We’re going to Mars because Peary
couldn’t go to the North Pole
without Matthew Henson
because Chicago couldn’t be a city
without Jean Baptiste DuSable
because George Washington Carver and his
peanut was the right partner for Booker T.
It’s a life seeking thing
"It's a life seeking thing"
Sports players kneeling makes a difference because their passion has led them to excel, and made them leaders of fans and teams. Going to Mars, Giovanni argues, gives us a reason to change our worlds and relationships to each other and leave cruelty behind.
For many unschoolers, their passion for video games not only has "utilitarian" benefits in teaching problem solving etc, but more importantly creates and strengthens a vibrant human community. A community that has somewhere to go--the next game, the next level, the next challenge--and a reason to change.
Gamer gate, when female speakers were harrassed and threatened to the point of not attending a conference, brought up everything that is wrong with gamer culture. But it also is merely a microcosm of the problems in our culture at large. And the passion for games keeps girls playing, and gives them a reason to find each other and strengthen their communities and change gamer culture. Like the players kneeling,
One thing that pushed me to unschooling was the 2007 housing crisis and subsequent recession. That recession turned to dust two of the promises my middle class whiteness had made me: first, that if you work hard in school you will be able to go to college; second, that you could get government job and have a moderate income but security and safety. The recession led to my husband being laid off and to fees and my university rising 30%, then more and more and more. I tried protesting to stop the fee increases, but it did nothing and instead revealed more corruption and false promises at the heart of my university. These promises of safety shattered.
My experience of safety and security shattering is nothing compared to what every Black person in this country experiences. When the entire police force has it in their power to hurt or kill you with impunity there is no safety.
Nikki Giovanni's poem is not just about the drive for adventure leading you to mars, and leading you to change your culture along the way. It's about the history of Black humanity and cultural genius, the ability to stay human when--on a rocket ship for a year or smashed deep into a ship on the middle passage--you "won't know which way to look."

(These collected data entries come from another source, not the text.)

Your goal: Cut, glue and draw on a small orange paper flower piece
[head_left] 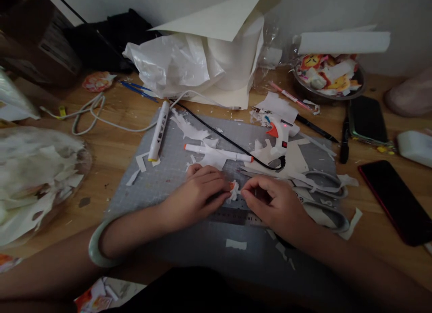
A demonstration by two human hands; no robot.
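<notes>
Between my hands is a small white-and-orange paper piece [234, 191], ragged at its edge. My left hand [205, 189] pinches it from the left, with the fingertips covering part of it. Thumb and forefinger of my right hand [266, 197] close on a thin white bit at the piece's right side. Below the fingers a metal ruler [232, 216] lies on the grey cutting mat [162, 234], partly hidden by my right hand. Just beyond my hands rests a white marker with orange ends [219, 152]. Scissors [326, 184] lie right of my right hand.
A white hot glue gun [281, 137] with a black cord lies on the mat's far right. Another white marker [158, 132] stands left. Two phones [398, 200] [367, 119] lie right. A metal bowl [329, 94] holds paper cutouts; a clear bag [43, 182] of scraps sits left.
</notes>
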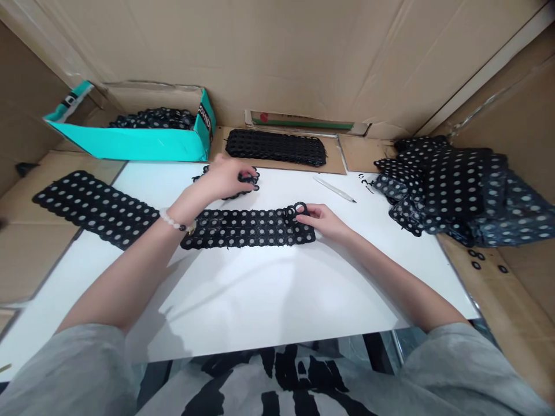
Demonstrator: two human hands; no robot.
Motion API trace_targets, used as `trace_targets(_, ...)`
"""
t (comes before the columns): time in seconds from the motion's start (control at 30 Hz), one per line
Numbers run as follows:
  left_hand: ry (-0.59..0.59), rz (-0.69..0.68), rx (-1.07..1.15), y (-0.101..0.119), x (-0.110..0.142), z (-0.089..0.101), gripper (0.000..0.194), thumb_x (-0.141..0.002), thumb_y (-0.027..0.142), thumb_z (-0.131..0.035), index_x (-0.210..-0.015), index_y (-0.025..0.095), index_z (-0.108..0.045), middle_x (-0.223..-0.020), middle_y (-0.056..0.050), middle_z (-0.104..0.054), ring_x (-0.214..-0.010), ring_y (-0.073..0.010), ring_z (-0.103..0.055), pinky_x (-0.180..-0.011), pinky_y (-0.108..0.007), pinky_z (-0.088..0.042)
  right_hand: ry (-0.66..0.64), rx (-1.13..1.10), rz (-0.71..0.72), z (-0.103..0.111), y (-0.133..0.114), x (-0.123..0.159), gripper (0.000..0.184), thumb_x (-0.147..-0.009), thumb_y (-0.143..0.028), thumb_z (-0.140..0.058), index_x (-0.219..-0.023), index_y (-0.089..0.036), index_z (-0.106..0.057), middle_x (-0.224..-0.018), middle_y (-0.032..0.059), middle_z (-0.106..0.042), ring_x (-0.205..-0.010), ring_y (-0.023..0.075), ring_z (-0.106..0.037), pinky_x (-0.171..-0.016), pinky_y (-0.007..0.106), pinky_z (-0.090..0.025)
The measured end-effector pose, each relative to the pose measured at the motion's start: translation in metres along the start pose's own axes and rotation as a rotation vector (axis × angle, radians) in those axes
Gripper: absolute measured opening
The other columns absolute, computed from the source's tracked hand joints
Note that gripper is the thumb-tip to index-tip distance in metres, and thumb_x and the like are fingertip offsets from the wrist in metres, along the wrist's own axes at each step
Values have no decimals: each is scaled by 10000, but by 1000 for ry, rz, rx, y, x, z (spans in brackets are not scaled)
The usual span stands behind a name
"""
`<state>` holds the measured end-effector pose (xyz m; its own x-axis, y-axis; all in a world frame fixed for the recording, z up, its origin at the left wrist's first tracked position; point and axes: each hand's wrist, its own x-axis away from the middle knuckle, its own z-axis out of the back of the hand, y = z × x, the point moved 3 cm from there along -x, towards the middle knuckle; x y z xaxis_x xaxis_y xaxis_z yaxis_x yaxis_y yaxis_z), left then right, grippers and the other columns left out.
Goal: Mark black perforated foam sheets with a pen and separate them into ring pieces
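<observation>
My left hand (pixel 228 178), with a beaded bracelet (pixel 176 221) on its wrist, is at the far side of the white board (pixel 260 294). Its fingers close over a small cluster of black rings (pixel 248 181), partly hidden beneath them. My right hand (pixel 323 222) rests at the right end of a black strip of joined rings (pixel 247 229), pinching a single black ring (pixel 300 209) there. A second, longer strip of the same rings (pixel 95 208) lies to the left, nearly touching the first strip's left end.
A teal box (pixel 130 144) holds more black ring mesh at the back left. A black mesh sheet (pixel 275 147) lies on cardboard behind the board. A white-handled knife (pixel 335 189) lies on the board. A large mesh heap (pixel 451 190) and loose rings (pixel 477 258) are at right.
</observation>
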<state>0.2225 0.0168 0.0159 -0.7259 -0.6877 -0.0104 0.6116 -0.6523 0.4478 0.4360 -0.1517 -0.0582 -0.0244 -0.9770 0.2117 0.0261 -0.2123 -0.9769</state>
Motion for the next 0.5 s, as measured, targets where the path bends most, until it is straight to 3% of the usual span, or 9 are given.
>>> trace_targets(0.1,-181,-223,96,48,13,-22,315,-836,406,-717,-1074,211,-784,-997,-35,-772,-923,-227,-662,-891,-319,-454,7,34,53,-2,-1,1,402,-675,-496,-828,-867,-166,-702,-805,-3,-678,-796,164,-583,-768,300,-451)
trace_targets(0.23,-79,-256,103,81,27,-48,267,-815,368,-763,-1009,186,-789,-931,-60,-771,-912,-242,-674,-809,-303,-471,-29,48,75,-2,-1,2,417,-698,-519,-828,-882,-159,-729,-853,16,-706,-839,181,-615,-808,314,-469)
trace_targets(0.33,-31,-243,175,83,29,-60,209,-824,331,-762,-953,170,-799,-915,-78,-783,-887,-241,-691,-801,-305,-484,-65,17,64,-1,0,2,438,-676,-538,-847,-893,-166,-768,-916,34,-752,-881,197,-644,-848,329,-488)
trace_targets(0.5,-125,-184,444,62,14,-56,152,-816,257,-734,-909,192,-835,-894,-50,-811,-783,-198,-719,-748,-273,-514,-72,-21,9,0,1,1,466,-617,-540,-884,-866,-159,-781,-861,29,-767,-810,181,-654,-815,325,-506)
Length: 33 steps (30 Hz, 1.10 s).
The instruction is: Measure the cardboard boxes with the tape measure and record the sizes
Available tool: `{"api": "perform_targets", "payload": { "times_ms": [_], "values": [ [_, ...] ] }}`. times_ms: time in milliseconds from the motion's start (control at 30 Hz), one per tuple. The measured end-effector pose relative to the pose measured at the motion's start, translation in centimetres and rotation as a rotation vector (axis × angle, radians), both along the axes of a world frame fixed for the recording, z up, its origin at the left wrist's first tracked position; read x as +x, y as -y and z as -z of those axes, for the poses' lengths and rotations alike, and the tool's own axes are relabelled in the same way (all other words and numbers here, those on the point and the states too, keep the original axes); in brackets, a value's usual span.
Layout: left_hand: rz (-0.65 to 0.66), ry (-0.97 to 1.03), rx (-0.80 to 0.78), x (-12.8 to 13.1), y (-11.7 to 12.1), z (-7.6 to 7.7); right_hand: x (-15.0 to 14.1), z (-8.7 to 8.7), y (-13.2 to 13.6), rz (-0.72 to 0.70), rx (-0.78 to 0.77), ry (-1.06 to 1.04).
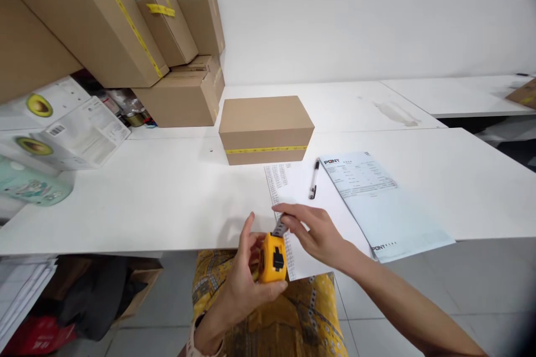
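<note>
My left hand (245, 276) is closed around a yellow tape measure (273, 258), held upright over the near table edge. My right hand (312, 228) pinches the metal tip of the tape (280, 228) just above the case. Both hands hover above a white printed sheet (293, 189). A small brown cardboard box (265, 128) with a yellow tape band stands on the white table (167, 195) beyond them. A black pen (314, 180) lies on the sheet, to the right of the box.
A pale blue form (385, 200) lies right of the pen, overhanging the table edge. Stacked cardboard boxes (125, 38) and white product cartons (67, 128) crowd the left back. A second white table (460, 94) stands at the right. Bags and papers sit under the table at left.
</note>
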<state>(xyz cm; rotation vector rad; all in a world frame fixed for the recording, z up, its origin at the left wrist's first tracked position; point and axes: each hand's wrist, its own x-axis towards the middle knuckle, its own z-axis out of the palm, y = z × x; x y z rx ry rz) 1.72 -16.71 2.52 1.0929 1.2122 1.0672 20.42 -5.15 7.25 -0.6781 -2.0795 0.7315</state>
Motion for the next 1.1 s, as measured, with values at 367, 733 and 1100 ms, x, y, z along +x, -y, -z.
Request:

When the rocket red glares the astronauts
will be able to see themselves pull away
from Earth … as the ship goes deeper they
will see a sparkle of blue … and then one day
not only will they not see Earth … they won’t
know which way to look … and that is why
NASA needs to call Black AmericaThey need to ask us: How did you calm your
fears … How were you able to decide you
were human even when everything said you
were not … How did you find the comfort in
the face of the improbable to make the
world you came to your world …
BIPOC sometimes critique unschooling as a white appropriation of ancient indigenous practices, but this critique also extends to what Giovanni expresses in this poem. When I come to unschooling, which is my journey to Mars, I "need to ask. . How." I need to not just set my children "free" within the context of white privilege, but ask how BIPOC under white supremacist colonialism have managed to thrive and to continuously shed imposed and damaging white supremacist values. Ask how passion can be the driver to make our communities more inclusive, just, and healthy for all.